WP 165 Restoration Blog

Updates on the restoration of Western Pacific 0-6-0 number 165 at the Western Pacific Railroad Museum at Portola, California.

Thursday, April 17, 2008

Spring 2008 Workweek Report

Wednesday, April the Ninth, 04:30. We piled into the truck and set off into the early morning darkness on another adventure to Portola. A requisite stop at Harris Ranch on Interstate 5 in Coalinga for breakfast assuaged our hunger. Rita met with one of her Caltrans associates in the parking lot to drop off some course materials and we were off again. Next stop at the Redwood Valley Railway in Berkeley to drop off our 15” gauge caboose for meet in June. Then onto another Caltrans office to drop more course materials, then to my folks place in Concord for lunch. There we met up with Steam Team member Dana Greeley who would accompany us up the mountain. After a stop at Sam’s Club in Rocklin for food and fuel, and the last of the burdensome course materials delivered, we struck out for Portola. Hunger was again upon us when we pulled into town; consequently our first stop was the Hong Kong Chinese diner. After we ingested way too much food, we arrived onto the property around 16:30. Owing to the lack of a million streetlamps in Portola it was much darker than when we left LA.

Nathan and James drawing the grid pattern on the boiler shell.

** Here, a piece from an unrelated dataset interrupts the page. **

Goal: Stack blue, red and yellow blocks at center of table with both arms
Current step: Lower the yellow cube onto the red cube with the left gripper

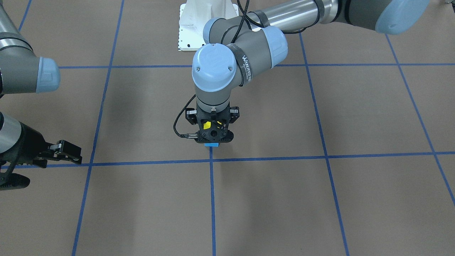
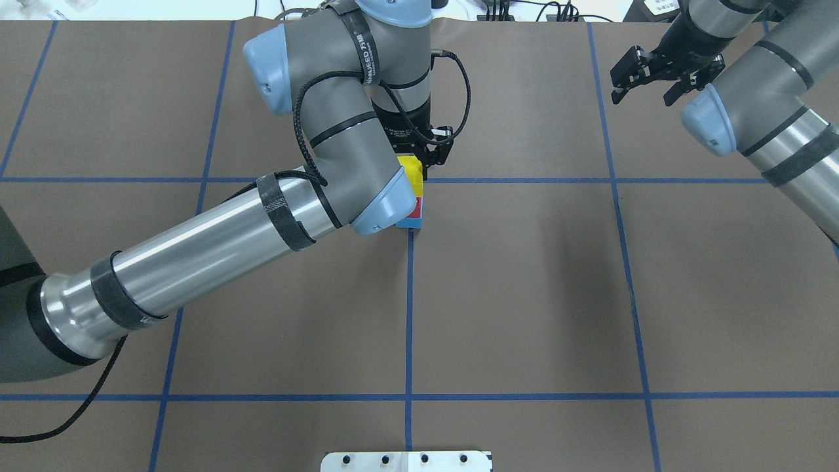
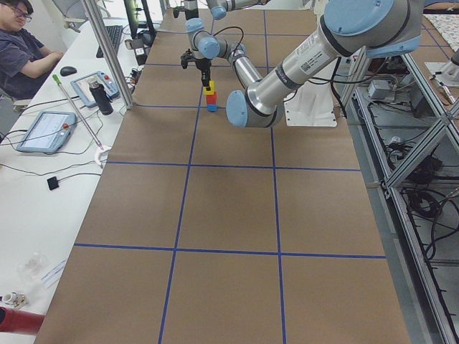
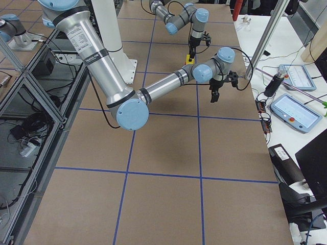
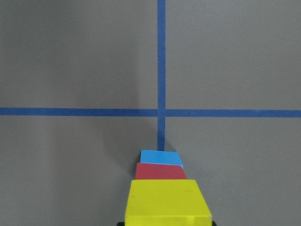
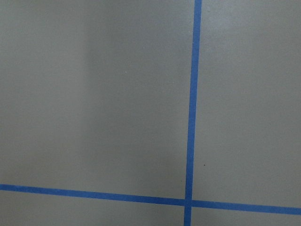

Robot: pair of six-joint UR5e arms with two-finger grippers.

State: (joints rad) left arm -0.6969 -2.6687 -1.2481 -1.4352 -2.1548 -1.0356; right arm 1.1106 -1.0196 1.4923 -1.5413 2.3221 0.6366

Thursday, April the Tenth. The morning dawned quite chilly, around 18 degrees (F). Our old friend and Steam Team member Charlie Spikes was on hand to let us know that the remainder of the week would be warmer. Those words didn’t help much right at that moment, but they were true. Luckily Charlie and Steve spotted the locomotive outside the day before which was good given the sooty nature of the work at hand. Working in the sun was also beneficial. After breakfast in town with the family I suited up and prepared to blow that troublesome soot forward into the smokebox. Dana set out to access our welding gas situation. Expecting at least one set of full bottles, those expectations were dashed when we learned that all bottles were empty save two that were all but depleted. Resigned to working with what we had on hand, the remainder of the empty bottles were loaded into Charlie’s truck to be refilled in Reno the next morning. Despite our limited resources, Dana and Charlie managed to remove around 50 of the 2” diameter tubes before completely running out of gas, literally and figuratively. All I managed to do was turn myself into a big sooty mess. Our dog Missy, who was tied up too close to the engine, looked like a big furry black flue brush. A dinner of hamburgers and sooty buns, a scrub down in the shower car with the accursed orange cleaner, a shot of single malt, and off to bed.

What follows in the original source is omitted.